# Pics from September 19, OCATT Tappan Event



## Corey (Apr 5, 2004)

The OCATT event that was scheduled for Piedmont was moved to Tappan due to flooding. Some very nice fish were weighed in. Kris May and Chris Sayre brought this 21.2 pound Channel to the scales. Check out the net handle!
http://www.ohiogamefishing.com/photopost/showphoto.php?photo=2503
Top Flahead weighed in at 42.14 pounds.
http://www.ohiogamefishing.com/photopost/showphoto.php?photo=2504&sort=1&cat=500&page=1


----------



## M.Magis (Apr 5, 2004)

Those are some nice fish, particularly the channel cat. Something tells me they learned how NOT to land a big fish with a net.


----------



## katfish (Apr 7, 2004)

Corey

Usually takes 2 or 3 new nets before guys learn to grab the hoop.
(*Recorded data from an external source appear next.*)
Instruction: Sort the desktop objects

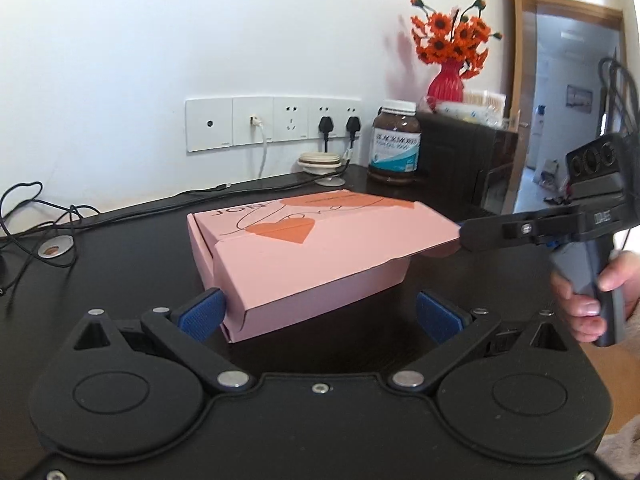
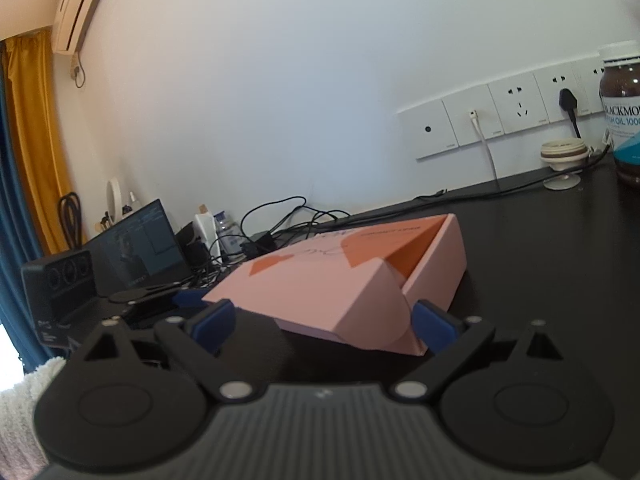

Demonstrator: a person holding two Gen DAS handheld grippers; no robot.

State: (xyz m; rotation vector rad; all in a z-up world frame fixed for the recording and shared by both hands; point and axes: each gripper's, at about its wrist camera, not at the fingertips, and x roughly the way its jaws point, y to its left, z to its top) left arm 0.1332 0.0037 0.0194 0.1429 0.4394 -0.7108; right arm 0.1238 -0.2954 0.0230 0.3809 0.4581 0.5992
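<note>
While the pink cardboard box [image 1: 304, 256] sits at the centre of the left wrist view on the black desk [image 1: 120, 264], the left gripper [image 1: 320, 314] stands spread wide at the lower edge, its left blue pad [image 1: 202, 314] touching the box's near corner and its other pad apart from it. At the right of the frame the right gripper [image 1: 460, 236], held by a hand [image 1: 600, 292], meets the lifted edge of the box lid; whether it pinches that edge cannot be told here. A brown supplement jar [image 1: 395, 142] stands upper right of centre by the wall sockets [image 1: 272, 122], with a red vase of orange flowers [image 1: 450, 52] above it. In the right wrist view the box [image 2: 352, 280] lies centre frame, its lid raised and the orange inside showing. The right gripper [image 2: 324, 322] is released, jaws wide, the right pad [image 2: 430, 330] seemingly against the lid flap. A laptop [image 2: 136, 240] sits at the left.
</note>
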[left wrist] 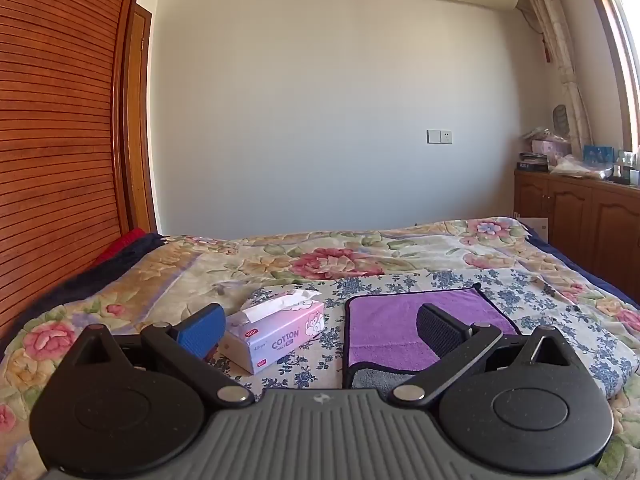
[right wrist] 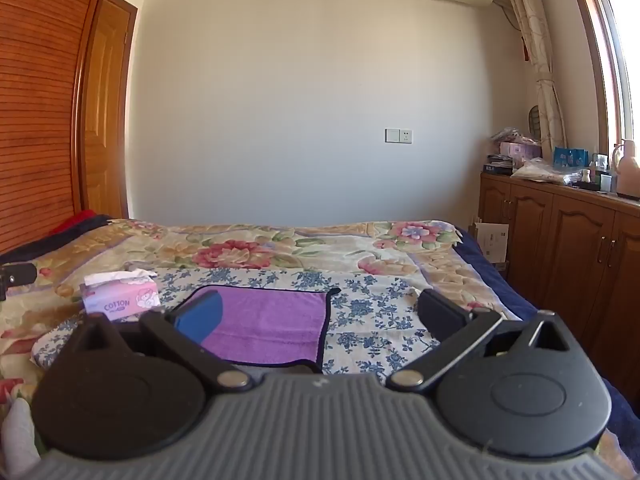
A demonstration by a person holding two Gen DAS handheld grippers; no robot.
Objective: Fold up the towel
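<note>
A purple towel (left wrist: 394,326) with a dark hem lies flat on the flowered bed cover, its grey underside turned up at the near edge. It also shows in the right wrist view (right wrist: 272,324). My left gripper (left wrist: 320,330) is open and empty, held above the bed just short of the towel's near left edge. My right gripper (right wrist: 320,320) is open and empty, held above the towel's near right corner. Neither touches the towel.
A pink tissue box (left wrist: 276,332) stands on the bed left of the towel; it shows in the right wrist view (right wrist: 120,298) too. A wooden cabinet (right wrist: 560,248) with clutter on top runs along the right. A slatted wooden wardrobe (left wrist: 52,120) stands on the left.
</note>
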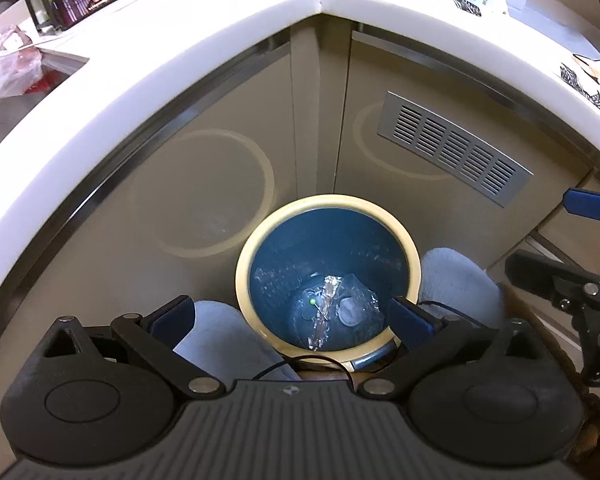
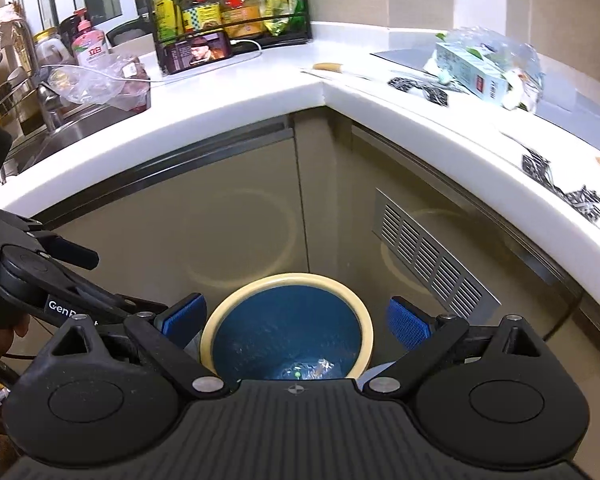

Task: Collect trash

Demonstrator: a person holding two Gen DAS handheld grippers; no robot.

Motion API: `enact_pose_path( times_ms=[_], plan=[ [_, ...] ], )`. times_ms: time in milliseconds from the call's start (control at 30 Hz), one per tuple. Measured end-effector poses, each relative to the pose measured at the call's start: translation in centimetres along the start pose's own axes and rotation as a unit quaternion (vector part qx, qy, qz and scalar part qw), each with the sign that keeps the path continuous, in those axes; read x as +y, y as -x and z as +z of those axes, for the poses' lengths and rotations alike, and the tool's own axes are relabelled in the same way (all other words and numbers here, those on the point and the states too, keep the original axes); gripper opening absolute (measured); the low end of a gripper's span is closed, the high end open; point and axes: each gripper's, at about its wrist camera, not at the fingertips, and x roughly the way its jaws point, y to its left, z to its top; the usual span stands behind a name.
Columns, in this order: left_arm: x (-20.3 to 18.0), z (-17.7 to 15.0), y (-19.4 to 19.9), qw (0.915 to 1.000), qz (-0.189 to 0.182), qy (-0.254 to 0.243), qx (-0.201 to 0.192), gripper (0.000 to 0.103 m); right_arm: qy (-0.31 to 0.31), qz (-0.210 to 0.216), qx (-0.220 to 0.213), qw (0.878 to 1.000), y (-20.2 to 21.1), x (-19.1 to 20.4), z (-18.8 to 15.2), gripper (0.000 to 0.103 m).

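A round bin (image 1: 328, 208) with a cream rim and blue liner stands on the floor in the cabinet corner. Crumpled clear plastic and foil trash (image 1: 332, 312) lies at its bottom. My left gripper (image 1: 290, 316) hangs open straight above the bin, nothing between its blue pads. In the right wrist view the same bin (image 2: 286, 284) sits under my right gripper (image 2: 296, 320), also open and empty. More trash lies on the counter at the right: a clear bag with a carton (image 2: 486, 68) and black-and-white wrappers (image 2: 540, 168). The right gripper's fingers (image 1: 588, 204) show at the left view's right edge.
A white L-shaped counter (image 2: 236, 108) wraps above the bin. On it stand a bottle rack (image 2: 228, 4), a phone (image 2: 198, 52) playing video, and a plastic bag (image 2: 100, 88) by the sink. A metal vent (image 1: 454, 148) is set in the right cabinet door. Light blue slippers (image 1: 460, 280) flank the bin.
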Motion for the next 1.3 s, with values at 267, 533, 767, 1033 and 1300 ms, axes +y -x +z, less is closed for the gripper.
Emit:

Sometimes 2 or 3 before they secure them in the boat before trailering down the road  

Looks like some nice fish especially when figuring the flooded conditions.


Remembering to take the net----------priceless!


----------



## Shortdrift (Apr 5, 2004)

That is one fine channel.   Thanks for sharing.


----------



## rockbass (Apr 16, 2004)

With fish like that being caught, the tourney next weekend should have some really nice fish turned in. I wished I would be able to fish it. you know, just to donate to the cause! I have never seen a channel that big before. Heck with one of those, you might be in the money at the Cripple Creek tourney. But it may also take 40 lbs of channel cats to be in the money! Awesome fish to those who caught them.


Jim, were there a lot of fish turned in or just those 2 big ones??


----------



## Corey (Apr 5, 2004)

There were two contingents. The ones who caught dozens of dink squealers, and those who caught some real nice fish. The big Channel came right up against the flooded riprap by the Church. That's always been a good spot at certain times. The Flathead bite is still on. Russ Fisher is down there tonight. I expect him to make me get out the camera in the morning.


----------



## rockbass (Apr 16, 2004)

Man with it being 810 now, I wish I knew Russ Fisher and where he was fishing so I could go out and see if he wanted some company. I need to learn how these big guys are caught! Now I am hoping to get to see some pics in the morning! Good Luck Russ!


----------



## rockbass (Apr 16, 2004)

Jim, 

Did they ever come up with any fliers for the OCATT thing?? I wish I could have all the info and dates so I can make arrangements with work and also know what I would be getting into. Thanks ahead!


----------



## Corey (Apr 5, 2004)

The last OCATT event of the year will be held in conjunction with our Cripple Creek event, on Saturday, October 16. Contestants will be able to fish one or both. For those fishing both, Their "Big Fish" will be used for the OCATT weight since they weigh one fish only.. This is what Bill told us this past weekend. Russ hasn't shown up yet this morning. Maybe he had a bad night. It's rare that Russ doesn't catch Flatheads this time of year. I'll post pics if he shows up.


----------